Check each line of the material below for the string "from" and reply with how many have it, nothing more.

■ ■ ■

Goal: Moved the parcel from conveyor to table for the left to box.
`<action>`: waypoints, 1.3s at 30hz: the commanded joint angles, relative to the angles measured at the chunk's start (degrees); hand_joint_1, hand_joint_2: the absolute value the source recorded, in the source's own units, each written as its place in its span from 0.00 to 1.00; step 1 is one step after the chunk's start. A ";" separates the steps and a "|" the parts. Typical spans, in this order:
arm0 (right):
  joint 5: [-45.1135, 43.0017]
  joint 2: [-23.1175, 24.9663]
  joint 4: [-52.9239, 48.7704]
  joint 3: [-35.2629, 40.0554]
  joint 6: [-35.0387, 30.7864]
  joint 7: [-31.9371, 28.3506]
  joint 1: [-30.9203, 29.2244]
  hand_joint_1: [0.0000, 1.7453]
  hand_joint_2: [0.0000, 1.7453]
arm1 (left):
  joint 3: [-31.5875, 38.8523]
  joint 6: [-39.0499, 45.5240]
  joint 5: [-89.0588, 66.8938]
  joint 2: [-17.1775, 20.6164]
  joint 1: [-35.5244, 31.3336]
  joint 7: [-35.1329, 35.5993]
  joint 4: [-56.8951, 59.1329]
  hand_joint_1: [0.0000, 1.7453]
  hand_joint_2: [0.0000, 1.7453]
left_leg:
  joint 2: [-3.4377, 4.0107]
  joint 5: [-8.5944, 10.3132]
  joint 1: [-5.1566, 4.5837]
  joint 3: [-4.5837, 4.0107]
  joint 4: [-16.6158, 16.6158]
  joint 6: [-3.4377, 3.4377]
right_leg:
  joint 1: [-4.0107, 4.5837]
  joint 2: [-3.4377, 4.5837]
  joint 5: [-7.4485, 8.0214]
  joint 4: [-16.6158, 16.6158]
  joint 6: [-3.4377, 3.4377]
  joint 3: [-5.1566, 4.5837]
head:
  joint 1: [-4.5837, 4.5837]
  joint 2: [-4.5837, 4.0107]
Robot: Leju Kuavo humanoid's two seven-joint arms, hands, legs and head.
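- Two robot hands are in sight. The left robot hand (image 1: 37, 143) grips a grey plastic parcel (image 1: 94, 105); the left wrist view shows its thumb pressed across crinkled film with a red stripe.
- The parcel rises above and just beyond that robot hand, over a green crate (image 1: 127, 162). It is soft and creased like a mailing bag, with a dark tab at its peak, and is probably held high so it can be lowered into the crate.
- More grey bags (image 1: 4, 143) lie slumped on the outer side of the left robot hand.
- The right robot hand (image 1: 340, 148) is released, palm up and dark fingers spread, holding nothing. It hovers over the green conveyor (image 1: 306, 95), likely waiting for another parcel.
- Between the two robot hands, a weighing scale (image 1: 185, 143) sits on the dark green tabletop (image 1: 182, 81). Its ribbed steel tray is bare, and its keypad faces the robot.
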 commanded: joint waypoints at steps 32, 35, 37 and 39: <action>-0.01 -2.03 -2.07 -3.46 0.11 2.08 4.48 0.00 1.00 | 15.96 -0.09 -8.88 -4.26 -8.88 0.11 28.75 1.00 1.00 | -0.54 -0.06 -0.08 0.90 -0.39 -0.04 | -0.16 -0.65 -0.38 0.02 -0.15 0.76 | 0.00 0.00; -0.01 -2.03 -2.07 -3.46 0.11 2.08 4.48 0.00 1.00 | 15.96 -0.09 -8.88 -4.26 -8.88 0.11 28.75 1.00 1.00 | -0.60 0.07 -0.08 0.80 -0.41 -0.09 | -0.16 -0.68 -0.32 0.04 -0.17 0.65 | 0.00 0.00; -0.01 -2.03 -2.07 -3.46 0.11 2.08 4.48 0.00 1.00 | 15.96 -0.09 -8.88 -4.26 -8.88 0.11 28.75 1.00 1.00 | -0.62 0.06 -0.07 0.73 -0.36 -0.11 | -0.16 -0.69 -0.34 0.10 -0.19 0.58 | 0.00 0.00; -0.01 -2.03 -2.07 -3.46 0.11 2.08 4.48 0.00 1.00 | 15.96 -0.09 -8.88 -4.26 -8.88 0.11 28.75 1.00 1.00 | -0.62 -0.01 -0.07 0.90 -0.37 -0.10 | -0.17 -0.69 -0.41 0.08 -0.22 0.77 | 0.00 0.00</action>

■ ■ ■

Answer section
2